'''

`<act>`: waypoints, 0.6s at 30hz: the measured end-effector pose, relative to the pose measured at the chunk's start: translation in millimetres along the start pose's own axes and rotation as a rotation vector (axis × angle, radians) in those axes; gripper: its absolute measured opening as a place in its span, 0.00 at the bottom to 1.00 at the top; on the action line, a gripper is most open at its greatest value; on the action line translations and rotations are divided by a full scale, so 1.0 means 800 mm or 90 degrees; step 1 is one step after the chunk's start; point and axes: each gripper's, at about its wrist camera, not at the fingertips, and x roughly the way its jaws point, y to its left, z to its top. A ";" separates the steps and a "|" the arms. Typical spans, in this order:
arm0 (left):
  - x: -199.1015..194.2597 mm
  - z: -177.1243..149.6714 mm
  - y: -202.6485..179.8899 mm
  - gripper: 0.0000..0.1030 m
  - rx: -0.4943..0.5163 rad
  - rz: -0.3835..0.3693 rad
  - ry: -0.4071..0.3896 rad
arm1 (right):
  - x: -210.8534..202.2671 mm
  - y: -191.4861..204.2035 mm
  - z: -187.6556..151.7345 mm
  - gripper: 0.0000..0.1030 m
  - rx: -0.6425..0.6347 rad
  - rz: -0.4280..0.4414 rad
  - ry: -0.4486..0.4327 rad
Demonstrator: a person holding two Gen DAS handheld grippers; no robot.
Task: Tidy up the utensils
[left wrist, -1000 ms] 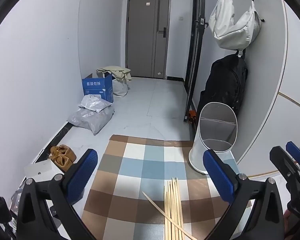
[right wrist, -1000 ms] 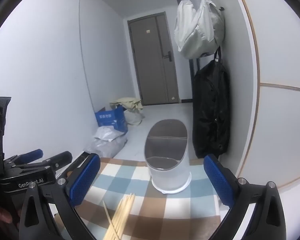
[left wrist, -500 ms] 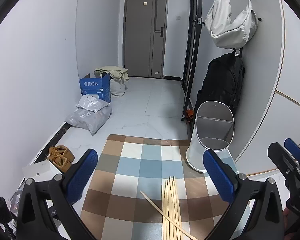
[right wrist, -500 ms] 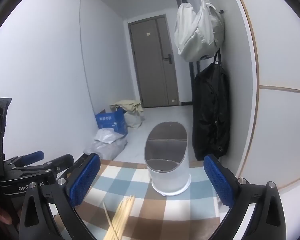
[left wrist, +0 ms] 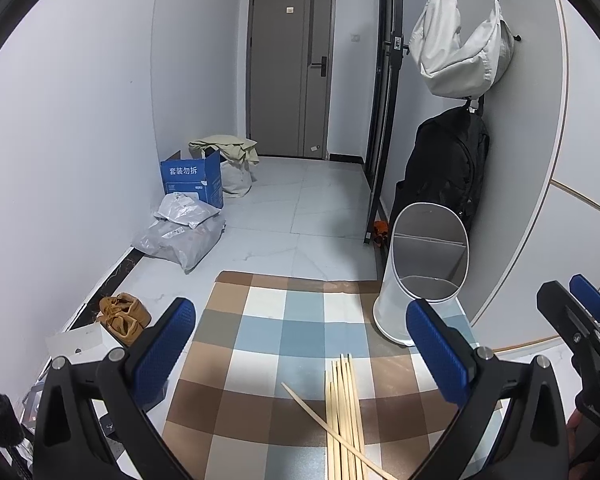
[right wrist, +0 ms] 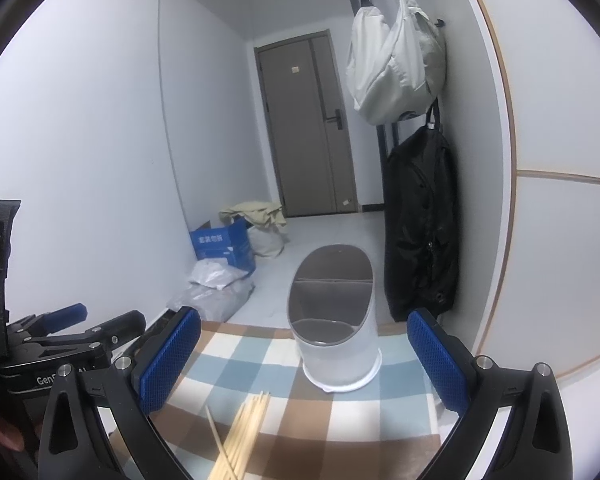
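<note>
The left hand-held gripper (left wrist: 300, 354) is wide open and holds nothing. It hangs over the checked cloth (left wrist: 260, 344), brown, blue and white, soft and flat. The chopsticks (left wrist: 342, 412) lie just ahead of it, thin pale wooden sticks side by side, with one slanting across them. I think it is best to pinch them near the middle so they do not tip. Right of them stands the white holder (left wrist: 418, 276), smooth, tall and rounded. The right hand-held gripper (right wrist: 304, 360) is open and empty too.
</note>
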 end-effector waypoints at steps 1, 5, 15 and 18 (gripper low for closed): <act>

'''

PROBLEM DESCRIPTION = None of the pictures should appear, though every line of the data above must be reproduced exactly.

RESPONSE TO THE EXERCISE =
`<act>`: waypoints, 0.6s at 30hz: the measured end-effector pose, relative to the pose measured at the chunk's start: translation in millimetres along the start pose's own axes and rotation as a rotation vector (axis × angle, radians) in those axes; gripper: its absolute measured opening as a place in its span, 0.00 at the bottom to 1.00 at the top; on the action line, a gripper is most open at its greatest value; on the action line translations and rotations are divided by a full scale, so 1.0 means 800 mm or 90 degrees; step 1 is one step after the chunk's start; point and axes: each gripper's, at about its wrist camera, not at the fingertips, and x roughly the way its jaws point, y to its left, z to its top. A ";" separates the steps and a "|" the arms. Typical spans, in this order:
arm0 (left):
  - x: -199.1015..194.2597 mm
  - z: -177.1243..149.6714 mm
  - y: -202.6485..179.8899 mm
  - gripper: 0.0000..0.1030 m
  - rx: -0.4943..0.5163 rad
  - rz: -0.3835..0.3693 rad
  - ry: -0.4071..0.3896 rad
arm1 (right):
  - x: -210.8534..202.2671 mm
  - y: -191.4861..204.2035 mm
  - z: -187.6556..151.7345 mm
  - gripper: 0.0000..0.1030 m
  - rx: -0.6425..0.6347 rad
  - rz: -0.4280..0.4414 rad
  - ry: -0.4486..0.4327 rad
Demonstrator: a person holding two Gen DAS handheld grippers; no robot.
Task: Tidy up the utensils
[left wrist, -1000 ms] 
[right wrist, -1000 ms] 
[left wrist, -500 ms] 
[right wrist, -500 ms] 
[left wrist, +0 ms] 
[right wrist, +0 ms] 
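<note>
The left hand-held gripper (left wrist: 300, 354) is wide open and holds nothing. It hangs over the checked cloth (left wrist: 260, 344), brown, blue and white, soft and flat. The chopsticks (left wrist: 342, 412) lie just ahead of it, thin pale wooden sticks side by side, with one slanting across them. I think it is best to pinch them near the middle so they do not tip. Right of them stands the white holder (left wrist: 418, 276), smooth, tall and rounded. The right hand-held gripper (right wrist: 304, 360) is open and empty too.
</note>
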 end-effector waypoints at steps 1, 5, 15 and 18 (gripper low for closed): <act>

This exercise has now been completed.